_Description of the task_
Repeat the data. Keep each line identical.

● ● ● ● ● ● ●

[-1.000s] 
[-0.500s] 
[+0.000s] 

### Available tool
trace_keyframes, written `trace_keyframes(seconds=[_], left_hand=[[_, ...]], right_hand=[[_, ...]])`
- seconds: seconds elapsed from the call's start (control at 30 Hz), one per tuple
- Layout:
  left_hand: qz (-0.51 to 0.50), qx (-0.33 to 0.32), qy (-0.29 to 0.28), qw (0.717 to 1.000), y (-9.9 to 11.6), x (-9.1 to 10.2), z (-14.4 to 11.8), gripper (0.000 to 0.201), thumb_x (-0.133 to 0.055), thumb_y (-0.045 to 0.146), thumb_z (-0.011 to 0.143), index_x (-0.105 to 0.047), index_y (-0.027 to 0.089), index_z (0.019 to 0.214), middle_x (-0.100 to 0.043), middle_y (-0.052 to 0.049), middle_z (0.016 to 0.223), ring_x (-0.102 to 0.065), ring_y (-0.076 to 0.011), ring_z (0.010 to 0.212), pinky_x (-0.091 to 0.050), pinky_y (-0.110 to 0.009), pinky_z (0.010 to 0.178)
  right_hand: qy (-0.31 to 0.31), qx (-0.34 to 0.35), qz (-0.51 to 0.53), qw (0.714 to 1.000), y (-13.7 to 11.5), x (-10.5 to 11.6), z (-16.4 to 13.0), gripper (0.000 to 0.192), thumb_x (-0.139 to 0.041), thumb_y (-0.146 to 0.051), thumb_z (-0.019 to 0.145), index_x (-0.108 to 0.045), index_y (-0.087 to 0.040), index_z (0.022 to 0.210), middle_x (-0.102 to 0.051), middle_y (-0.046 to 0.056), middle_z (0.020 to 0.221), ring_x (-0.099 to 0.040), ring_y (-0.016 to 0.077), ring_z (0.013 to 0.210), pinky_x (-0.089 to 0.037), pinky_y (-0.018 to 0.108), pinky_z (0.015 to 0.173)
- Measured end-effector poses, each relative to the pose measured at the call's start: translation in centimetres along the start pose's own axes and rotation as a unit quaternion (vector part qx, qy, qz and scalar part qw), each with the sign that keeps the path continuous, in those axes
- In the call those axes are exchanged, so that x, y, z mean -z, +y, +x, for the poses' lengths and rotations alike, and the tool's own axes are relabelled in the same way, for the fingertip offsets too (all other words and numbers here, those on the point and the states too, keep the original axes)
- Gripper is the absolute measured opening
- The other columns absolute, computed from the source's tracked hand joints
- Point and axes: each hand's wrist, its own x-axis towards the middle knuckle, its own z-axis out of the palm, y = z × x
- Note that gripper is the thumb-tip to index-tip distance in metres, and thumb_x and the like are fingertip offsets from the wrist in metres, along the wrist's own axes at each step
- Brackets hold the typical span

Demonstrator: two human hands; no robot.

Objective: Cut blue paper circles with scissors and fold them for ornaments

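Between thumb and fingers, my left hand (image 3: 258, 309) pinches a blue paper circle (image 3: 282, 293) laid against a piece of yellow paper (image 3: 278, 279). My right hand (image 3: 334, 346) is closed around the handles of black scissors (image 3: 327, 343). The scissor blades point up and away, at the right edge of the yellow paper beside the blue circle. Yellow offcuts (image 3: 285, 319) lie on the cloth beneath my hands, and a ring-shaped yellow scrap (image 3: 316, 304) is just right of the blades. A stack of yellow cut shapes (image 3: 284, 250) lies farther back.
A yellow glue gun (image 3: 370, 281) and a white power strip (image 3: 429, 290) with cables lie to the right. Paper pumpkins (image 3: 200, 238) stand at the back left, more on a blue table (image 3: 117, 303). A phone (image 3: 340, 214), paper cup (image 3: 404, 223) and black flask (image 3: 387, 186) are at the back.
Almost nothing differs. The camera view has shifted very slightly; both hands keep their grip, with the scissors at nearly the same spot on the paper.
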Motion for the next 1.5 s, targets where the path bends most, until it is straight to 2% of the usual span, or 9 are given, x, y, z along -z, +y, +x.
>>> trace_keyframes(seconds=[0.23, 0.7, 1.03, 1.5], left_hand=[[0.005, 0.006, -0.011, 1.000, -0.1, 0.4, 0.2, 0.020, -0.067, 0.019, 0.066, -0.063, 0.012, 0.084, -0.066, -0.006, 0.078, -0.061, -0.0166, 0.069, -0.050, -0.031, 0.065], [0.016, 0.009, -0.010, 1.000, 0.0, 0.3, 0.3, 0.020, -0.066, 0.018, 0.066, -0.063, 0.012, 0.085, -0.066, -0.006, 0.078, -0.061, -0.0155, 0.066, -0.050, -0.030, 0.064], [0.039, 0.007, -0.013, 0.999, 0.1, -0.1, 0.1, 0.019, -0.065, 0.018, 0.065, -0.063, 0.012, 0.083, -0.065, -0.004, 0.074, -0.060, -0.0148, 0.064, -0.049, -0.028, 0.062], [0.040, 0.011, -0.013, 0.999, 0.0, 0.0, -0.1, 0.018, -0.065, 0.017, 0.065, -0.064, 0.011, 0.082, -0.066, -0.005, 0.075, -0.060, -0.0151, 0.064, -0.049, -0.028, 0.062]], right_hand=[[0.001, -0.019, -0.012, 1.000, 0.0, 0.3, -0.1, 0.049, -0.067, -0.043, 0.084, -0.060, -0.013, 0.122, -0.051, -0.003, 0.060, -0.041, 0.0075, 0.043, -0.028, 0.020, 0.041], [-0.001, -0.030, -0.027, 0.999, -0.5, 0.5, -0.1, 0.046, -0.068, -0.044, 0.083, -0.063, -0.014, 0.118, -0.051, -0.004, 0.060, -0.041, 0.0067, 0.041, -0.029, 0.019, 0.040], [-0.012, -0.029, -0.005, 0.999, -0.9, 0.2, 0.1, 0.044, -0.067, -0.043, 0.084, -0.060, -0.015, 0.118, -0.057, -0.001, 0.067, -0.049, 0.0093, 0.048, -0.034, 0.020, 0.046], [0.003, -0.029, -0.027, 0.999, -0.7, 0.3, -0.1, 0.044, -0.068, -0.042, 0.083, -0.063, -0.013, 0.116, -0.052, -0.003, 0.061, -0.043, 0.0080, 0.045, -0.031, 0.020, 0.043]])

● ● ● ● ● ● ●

_Expected answer_
[-1.000s] 
[-0.500s] 
[+0.000s] 

### Available tool
trace_keyframes, written `trace_keyframes(seconds=[_], left_hand=[[_, ...]], right_hand=[[_, ...]])`
- seconds: seconds elapsed from the call's start (control at 30 Hz), one per tuple
- Layout:
  left_hand: qz (-0.51 to 0.50), qx (-0.33 to 0.32), qy (-0.29 to 0.28), qw (0.717 to 1.000), y (-9.9 to 11.6), x (-9.1 to 10.2), z (-14.4 to 11.8), gripper (0.000 to 0.201), thumb_x (-0.133 to 0.055), thumb_y (-0.045 to 0.146), thumb_z (-0.011 to 0.143), index_x (-0.105 to 0.047), index_y (-0.027 to 0.089), index_z (0.019 to 0.214), middle_x (-0.100 to 0.043), middle_y (-0.052 to 0.049), middle_z (0.016 to 0.223), ring_x (-0.102 to 0.065), ring_y (-0.076 to 0.011), ring_z (0.010 to 0.212), pinky_x (-0.091 to 0.050), pinky_y (-0.110 to 0.009), pinky_z (0.010 to 0.178)
  right_hand: qy (-0.31 to 0.31), qx (-0.34 to 0.35), qz (-0.51 to 0.53), qw (0.714 to 1.000), y (-13.7 to 11.5), x (-10.5 to 11.6), z (-16.4 to 13.0), gripper (0.000 to 0.192), thumb_x (-0.139 to 0.041), thumb_y (-0.146 to 0.051), thumb_z (-0.019 to 0.145), index_x (-0.108 to 0.045), index_y (-0.087 to 0.040), index_z (0.022 to 0.210), middle_x (-0.102 to 0.051), middle_y (-0.046 to 0.056), middle_z (0.020 to 0.221), ring_x (-0.099 to 0.040), ring_y (-0.016 to 0.077), ring_z (0.013 to 0.210), pinky_x (-0.089 to 0.037), pinky_y (-0.018 to 0.108), pinky_z (0.015 to 0.173)
- Measured end-effector poses, each relative to the pose measured at the call's start: translation in centimetres along the start pose's own axes and rotation as a unit quaternion (vector part qx, qy, qz and scalar part qw), each with the sign that keeps the path continuous, in those axes
- In the call those axes are exchanged, so that x, y, z mean -z, +y, +x, for the poses' lengths and rotations alike, and the tool's own axes are relabelled in the same way, for the fingertip offsets too (all other words and numbers here, those on the point and the states too, keep the original axes)
- Gripper is the absolute measured opening
- The other columns absolute, computed from the source's tracked hand joints
- Point and axes: each hand's wrist, its own x-axis towards the middle knuckle, its own z-axis out of the palm, y = z × x
- Note that gripper is the thumb-tip to index-tip distance in metres, and thumb_x and the like are fingertip offsets from the wrist in metres, along the wrist's own axes at each step
- Brackets hold the typical span

Demonstrator: two human hands; no robot.

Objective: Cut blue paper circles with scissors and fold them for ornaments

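Between thumb and fingers, my left hand (image 3: 258, 309) pinches a blue paper circle (image 3: 282, 293) laid against a piece of yellow paper (image 3: 278, 279). My right hand (image 3: 334, 346) is closed around the handles of black scissors (image 3: 327, 343). The scissor blades point up and away, at the right edge of the yellow paper beside the blue circle. Yellow offcuts (image 3: 285, 319) lie on the cloth beneath my hands, and a ring-shaped yellow scrap (image 3: 316, 304) is just right of the blades. A stack of yellow cut shapes (image 3: 284, 250) lies farther back.
A yellow glue gun (image 3: 370, 281) and a white power strip (image 3: 429, 290) with cables lie to the right. Paper pumpkins (image 3: 200, 238) stand at the back left, more on a blue table (image 3: 117, 303). A phone (image 3: 340, 214), paper cup (image 3: 404, 223) and black flask (image 3: 387, 186) are at the back.
Almost nothing differs. The camera view has shifted very slightly; both hands keep their grip, with the scissors at nearly the same spot on the paper.
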Motion for the next 1.5 s, targets where the path bends most, until it is straight to 2% of the usual span, or 9 are given, x, y, z along -z, +y, +x.
>>> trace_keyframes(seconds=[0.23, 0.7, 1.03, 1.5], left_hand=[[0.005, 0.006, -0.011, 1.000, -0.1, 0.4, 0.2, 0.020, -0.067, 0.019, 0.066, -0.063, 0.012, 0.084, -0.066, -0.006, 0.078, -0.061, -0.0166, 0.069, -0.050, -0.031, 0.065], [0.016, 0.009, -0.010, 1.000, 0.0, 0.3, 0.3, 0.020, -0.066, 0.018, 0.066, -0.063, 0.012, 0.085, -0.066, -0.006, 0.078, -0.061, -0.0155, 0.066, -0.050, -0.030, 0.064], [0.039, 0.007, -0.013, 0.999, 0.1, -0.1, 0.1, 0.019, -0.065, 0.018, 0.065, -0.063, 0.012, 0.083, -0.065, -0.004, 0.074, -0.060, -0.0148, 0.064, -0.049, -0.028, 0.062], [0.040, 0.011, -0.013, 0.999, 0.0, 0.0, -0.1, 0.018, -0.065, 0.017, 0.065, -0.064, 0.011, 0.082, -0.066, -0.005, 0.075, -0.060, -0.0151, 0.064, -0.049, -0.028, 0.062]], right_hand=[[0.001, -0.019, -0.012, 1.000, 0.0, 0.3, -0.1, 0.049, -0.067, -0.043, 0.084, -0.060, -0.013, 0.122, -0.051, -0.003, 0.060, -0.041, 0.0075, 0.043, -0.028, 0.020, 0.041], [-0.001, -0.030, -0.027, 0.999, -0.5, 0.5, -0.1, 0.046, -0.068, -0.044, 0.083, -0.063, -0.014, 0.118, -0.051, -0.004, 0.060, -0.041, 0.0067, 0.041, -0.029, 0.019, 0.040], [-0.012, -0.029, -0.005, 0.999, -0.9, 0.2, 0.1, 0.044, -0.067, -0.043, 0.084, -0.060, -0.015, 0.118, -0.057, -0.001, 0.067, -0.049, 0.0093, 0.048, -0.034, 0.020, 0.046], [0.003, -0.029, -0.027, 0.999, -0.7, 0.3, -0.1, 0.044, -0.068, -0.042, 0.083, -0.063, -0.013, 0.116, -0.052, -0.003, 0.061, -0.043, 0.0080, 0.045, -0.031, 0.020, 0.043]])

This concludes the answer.